**Work to be completed**
An exact, complete copy of the data is all that is needed.

**Material provided**
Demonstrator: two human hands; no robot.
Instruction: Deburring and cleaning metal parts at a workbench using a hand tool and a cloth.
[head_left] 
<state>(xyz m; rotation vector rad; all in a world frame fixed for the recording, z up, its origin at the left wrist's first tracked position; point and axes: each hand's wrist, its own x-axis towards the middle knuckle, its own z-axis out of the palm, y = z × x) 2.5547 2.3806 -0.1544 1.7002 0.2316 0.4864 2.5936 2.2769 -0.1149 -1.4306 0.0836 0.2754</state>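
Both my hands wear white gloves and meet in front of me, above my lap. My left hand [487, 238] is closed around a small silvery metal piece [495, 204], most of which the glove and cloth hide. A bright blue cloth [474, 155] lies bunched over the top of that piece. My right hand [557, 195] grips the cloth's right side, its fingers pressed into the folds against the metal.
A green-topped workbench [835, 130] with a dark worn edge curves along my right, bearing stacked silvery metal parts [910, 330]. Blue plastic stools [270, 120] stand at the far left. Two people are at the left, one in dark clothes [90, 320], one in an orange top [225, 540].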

**Answer below**
Demonstrator: two human hands; no robot.
Instruction: Deburring and cleaning metal parts at a workbench using a hand tool and a cloth.
[head_left] 
<state>(xyz m; rotation vector rad; all in a world frame fixed for the recording, z up, its origin at the left wrist's first tracked position; point and axes: each hand's wrist, its own x-axis towards the middle knuckle, its own z-axis out of the palm, y = z × x) 2.5547 2.3806 -0.1544 1.7002 0.2316 0.4864 2.5936 2.2769 -0.1149 -1.4306 0.0836 0.2754</state>
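Both my hands wear white gloves and meet in front of me, above my lap. My left hand [487, 238] is closed around a small silvery metal piece [495, 204], most of which the glove and cloth hide. A bright blue cloth [474, 155] lies bunched over the top of that piece. My right hand [557, 195] grips the cloth's right side, its fingers pressed into the folds against the metal.
A green-topped workbench [835, 130] with a dark worn edge curves along my right, bearing stacked silvery metal parts [910, 330]. Blue plastic stools [270, 120] stand at the far left. Two people are at the left, one in dark clothes [90, 320], one in an orange top [225, 540].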

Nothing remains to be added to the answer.